HISTORIC BOCA GRANDE
(Lee County) and (Charlotte County)
FISHING VILLAGE TURNED RESORT
BOCA GRANDE, on the dual county island at the mouth of Charlotte Harbor, is best known as America's tarpon fishing center. Other than a small phosphate export port, Gasparilla Island was famous for its fishing plutocrats until the construction of a private toll bridge by Robert Baynard in 1955 and the discovery of the isolated island's charms by successful Tampa Bay area professionals who could build expensive beach villas a few hours from metropolis.
THE SOUTHERN BEACH is the 13 acre Gasparilla Island State Park. You'll have to walk down the beach to the beautiful GASPARILLA ISLAND LIGHTHOUSE (1890) and its matching keeper's house. By the parking lot is a little seaman's chapel, popular for waterside weddings. The island's pride, at the corner of Fifth Street and Palm Avenue, is the: GASPARILLA INN (1912), a large pale yellow frame Victorian hotel with a Classical portico and a colony of cottages and rooms built around the golf course.
An Arcadia phosphate executive Peter Bradley allied with James F. Gifford, President of the Charlotte Harbor and Northern Railroad, to build the luxury winter resort. It's hotel registrar may read like a "Who's Who", but you won't get to read it for low key privacy is the rule here.

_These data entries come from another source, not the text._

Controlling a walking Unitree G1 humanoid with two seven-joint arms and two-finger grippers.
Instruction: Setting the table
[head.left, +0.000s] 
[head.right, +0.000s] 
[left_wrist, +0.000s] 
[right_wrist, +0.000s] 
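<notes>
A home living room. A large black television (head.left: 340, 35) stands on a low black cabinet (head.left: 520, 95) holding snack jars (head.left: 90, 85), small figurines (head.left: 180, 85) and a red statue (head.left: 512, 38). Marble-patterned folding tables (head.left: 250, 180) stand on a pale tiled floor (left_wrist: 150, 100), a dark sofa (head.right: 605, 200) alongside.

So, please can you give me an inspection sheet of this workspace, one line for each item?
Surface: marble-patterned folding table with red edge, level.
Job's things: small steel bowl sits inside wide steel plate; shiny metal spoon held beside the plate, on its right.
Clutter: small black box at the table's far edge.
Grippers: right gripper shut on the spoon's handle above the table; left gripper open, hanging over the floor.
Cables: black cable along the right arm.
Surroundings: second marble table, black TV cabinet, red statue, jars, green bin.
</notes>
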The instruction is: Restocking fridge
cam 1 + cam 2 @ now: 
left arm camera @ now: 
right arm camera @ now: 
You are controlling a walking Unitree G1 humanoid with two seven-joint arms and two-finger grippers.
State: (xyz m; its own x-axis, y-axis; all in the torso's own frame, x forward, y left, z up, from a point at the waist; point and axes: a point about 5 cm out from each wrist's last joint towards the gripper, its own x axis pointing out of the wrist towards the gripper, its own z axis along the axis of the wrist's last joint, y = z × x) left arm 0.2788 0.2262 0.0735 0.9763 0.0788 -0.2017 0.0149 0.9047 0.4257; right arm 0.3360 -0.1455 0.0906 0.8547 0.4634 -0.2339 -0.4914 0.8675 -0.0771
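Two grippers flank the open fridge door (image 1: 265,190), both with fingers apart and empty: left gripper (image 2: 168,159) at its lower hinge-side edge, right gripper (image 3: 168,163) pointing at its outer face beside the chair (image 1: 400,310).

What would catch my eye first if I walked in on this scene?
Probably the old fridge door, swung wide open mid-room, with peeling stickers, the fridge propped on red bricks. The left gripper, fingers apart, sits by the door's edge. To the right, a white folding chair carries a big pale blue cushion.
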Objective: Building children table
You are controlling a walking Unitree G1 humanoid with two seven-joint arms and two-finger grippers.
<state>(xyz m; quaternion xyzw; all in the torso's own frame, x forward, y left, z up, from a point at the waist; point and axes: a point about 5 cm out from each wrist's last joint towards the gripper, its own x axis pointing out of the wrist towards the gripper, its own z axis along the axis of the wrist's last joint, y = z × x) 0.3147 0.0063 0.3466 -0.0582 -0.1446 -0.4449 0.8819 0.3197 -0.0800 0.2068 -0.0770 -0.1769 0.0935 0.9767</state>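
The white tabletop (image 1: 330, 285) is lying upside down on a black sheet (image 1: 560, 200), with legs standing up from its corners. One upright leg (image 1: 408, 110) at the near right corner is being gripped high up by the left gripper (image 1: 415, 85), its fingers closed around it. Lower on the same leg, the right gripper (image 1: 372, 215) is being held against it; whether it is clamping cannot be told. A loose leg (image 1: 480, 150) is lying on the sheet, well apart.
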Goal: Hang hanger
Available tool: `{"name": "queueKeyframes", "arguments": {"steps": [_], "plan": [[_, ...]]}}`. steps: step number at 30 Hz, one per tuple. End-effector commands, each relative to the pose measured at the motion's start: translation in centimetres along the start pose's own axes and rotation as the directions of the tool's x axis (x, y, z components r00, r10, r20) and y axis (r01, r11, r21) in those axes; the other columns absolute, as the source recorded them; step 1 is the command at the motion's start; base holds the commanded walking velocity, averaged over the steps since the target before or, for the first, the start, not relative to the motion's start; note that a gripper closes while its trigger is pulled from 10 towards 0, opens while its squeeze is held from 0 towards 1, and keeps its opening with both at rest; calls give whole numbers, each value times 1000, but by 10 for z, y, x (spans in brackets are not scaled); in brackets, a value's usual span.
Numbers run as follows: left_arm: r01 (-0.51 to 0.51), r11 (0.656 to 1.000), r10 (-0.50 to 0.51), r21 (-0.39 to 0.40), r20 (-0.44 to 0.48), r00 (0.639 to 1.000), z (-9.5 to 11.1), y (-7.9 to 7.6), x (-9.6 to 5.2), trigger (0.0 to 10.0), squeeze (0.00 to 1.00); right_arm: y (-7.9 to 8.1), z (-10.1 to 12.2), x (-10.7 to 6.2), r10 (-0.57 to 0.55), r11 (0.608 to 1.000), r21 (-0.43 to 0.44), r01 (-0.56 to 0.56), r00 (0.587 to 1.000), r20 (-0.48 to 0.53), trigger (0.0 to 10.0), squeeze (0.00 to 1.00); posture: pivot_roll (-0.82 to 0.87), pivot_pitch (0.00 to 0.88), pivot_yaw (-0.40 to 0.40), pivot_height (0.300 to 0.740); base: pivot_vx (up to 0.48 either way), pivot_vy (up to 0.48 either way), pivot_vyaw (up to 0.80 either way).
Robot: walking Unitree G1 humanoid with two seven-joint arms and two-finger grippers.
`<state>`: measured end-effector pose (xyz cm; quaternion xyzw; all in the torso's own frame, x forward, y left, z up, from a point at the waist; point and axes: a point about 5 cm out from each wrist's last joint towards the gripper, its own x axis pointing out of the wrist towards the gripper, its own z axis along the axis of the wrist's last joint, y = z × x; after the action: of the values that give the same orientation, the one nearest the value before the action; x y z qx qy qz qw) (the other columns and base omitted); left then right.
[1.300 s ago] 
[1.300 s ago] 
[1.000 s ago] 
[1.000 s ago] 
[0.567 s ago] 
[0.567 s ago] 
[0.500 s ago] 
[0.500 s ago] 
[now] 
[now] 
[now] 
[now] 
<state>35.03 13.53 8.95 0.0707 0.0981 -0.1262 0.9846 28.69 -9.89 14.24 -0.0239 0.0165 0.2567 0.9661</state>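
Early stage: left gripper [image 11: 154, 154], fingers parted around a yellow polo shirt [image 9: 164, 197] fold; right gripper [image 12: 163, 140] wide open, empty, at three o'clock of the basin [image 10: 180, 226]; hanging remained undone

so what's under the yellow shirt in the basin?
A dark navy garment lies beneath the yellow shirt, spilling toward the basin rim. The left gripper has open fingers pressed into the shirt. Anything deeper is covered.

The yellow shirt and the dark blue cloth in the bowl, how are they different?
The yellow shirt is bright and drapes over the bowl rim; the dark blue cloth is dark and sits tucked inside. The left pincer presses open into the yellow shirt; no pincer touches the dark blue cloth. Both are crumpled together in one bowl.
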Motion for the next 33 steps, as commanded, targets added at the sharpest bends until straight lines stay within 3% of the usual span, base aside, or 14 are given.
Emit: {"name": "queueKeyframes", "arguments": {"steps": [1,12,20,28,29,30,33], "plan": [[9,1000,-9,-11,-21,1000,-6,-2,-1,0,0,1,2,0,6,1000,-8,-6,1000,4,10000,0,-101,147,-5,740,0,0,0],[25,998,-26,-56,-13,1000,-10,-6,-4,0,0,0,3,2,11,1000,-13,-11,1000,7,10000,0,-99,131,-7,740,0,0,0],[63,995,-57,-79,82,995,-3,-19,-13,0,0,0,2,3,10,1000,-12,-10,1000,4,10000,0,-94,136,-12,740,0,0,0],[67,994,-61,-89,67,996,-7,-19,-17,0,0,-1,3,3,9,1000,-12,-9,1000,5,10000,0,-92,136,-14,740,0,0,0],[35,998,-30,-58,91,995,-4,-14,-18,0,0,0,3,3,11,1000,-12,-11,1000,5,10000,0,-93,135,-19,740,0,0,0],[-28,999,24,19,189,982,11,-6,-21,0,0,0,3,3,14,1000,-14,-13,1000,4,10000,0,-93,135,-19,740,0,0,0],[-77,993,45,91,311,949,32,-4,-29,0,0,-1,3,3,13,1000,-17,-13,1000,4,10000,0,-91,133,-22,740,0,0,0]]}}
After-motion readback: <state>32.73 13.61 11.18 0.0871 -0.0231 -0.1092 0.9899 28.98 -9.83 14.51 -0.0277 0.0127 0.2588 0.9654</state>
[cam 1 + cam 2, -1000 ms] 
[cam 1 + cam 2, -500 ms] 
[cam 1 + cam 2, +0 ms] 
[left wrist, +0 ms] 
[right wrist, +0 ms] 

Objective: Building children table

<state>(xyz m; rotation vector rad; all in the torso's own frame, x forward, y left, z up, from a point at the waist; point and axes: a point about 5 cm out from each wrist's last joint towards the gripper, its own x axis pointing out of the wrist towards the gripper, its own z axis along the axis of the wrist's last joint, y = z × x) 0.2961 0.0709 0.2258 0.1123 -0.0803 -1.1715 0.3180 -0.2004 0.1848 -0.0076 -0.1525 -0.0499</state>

THE CHAMBER OF COMMERCE is at the end of the block and on your right is the POST OFFICE. On your left is FUGUTES (1916), the town's mini-everything store founded by Jerome Fugate Sr., and visited by everyone sooner or later. Across Fourth on the right is the famous BOCA GRANDE RAILROAD DEPOT (1910), an impressive two story structure which now houses antique and gift stores and an ice cream parlor/restaurant. The brick structure with the arcaded loggia was the last depot for the Charlotte Harbor & Northern Railway.
As you cross over the Boca Grande Causeway, you'll begin to notice that time seems to move at a slower pace. The world you're used to, the one filled with fax machines, voice mail and fast food it all disappears. What you'll find once you cross the three small bridges leading to Boca Grande, is a seven-mile island which retrains the "Old Florida" lifestyle that fosters relaxation and an environment of tranquility.